Frequently Asked Questions (FAQ) about ICR Payments

Q1: What types of loans qualify for the ICR plan?

A1: The ICR plan is available for federal Direct Loans. Federal Family Education Loan (FFEL) Program loans and Perkins Loans can become eligible if you consolidate them into a Direct Consolidation Loan. Parent PLUS loans are only eligible for ICR if they are first consolidated into a Direct Consolidation Loan.

Q2: How often is my ICR payment recalculated?

A2: Your ICR payment is recalculated annually based on your updated income and family size. You will need to recertify your income and family size each year by submitting documentation like your tax return or pay stubs.

Q3: What happens if my income changes during the year?

A3: If your income significantly decreases, you can request an early recalculation of your payment. This can help lower your monthly obligation sooner than your annual recertification date. If your income increases, your payment won’t change until your next annual recertification.

Q4: What is interest capitalization under ICR?

A4: Interest capitalization occurs when unpaid interest is added to your loan’s principal balance. Under ICR, if your monthly payment is less than the interest that accrues, the unpaid interest may capitalize. This can increase your total loan balance over time, even if you’re making payments.

Q5: Can I switch from ICR to another IDR plan?

A5: Yes, you can generally switch between income-driven repayment plans. However, if you switch from ICR to another IDR plan (like PAYE, REPAYE, or IBR), any unpaid interest may capitalize, increasing your principal balance. It’s important to understand the implications before switching.

Q6: What is loan forgiveness under the ICR plan?

A6: Under the ICR plan, any remaining loan balance is forgiven after 25 years of qualifying payments (for undergraduate loans) or 20 years (for graduate loans). Payments made under ICR also count towards Public Service Loan Forgiveness (PSLF) after 120 qualifying payments while working for an eligible employer.

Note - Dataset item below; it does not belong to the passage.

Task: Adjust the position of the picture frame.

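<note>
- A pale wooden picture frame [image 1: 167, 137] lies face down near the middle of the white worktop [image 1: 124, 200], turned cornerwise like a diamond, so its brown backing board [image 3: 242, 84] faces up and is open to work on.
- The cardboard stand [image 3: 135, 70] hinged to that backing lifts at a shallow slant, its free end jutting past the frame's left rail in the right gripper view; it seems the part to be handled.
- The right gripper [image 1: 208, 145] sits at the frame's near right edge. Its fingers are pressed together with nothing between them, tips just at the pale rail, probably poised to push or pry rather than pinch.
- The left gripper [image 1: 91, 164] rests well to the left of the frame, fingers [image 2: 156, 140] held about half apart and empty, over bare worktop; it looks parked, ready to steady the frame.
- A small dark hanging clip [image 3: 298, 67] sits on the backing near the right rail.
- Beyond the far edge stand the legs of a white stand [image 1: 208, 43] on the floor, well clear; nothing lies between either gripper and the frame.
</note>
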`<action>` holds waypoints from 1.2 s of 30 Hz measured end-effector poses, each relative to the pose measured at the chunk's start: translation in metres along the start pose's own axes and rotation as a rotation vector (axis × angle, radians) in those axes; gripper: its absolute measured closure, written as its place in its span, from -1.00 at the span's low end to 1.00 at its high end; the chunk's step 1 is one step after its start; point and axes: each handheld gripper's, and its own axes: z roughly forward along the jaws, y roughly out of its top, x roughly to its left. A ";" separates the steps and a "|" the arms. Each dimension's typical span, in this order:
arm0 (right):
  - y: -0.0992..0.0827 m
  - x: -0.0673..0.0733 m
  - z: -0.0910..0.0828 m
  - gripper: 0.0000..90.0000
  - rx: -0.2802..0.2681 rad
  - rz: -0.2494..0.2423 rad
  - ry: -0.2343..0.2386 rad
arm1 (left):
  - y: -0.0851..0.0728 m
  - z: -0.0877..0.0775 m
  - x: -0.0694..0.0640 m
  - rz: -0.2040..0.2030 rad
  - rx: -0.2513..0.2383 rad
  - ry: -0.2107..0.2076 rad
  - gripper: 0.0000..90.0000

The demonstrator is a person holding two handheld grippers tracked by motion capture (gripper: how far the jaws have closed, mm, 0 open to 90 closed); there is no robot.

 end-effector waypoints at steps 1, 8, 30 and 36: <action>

Q7: Is ICR always the best income-driven repayment plan for me?

A7: Not necessarily. While ICR is a valuable option, especially for Parent PLUS loan borrowers, other IDR plans like PAYE, REPAYE, or IBR often offer lower monthly payments because they use a smaller percentage of your discretionary income (e.g., 10% or 15% instead of 20%). It’s crucial to compare all your options using an ICR Payment Calculator and other IDR calculators.

Q8: How does family size affect my ICR payment?

A8: Your family size directly impacts the Federal Poverty Guideline (FPG) amount that is subtracted from your AGI to determine your discretionary income. A larger family size means a higher FPG, which results in a lower discretionary income and, consequently, a lower monthly ICR payment.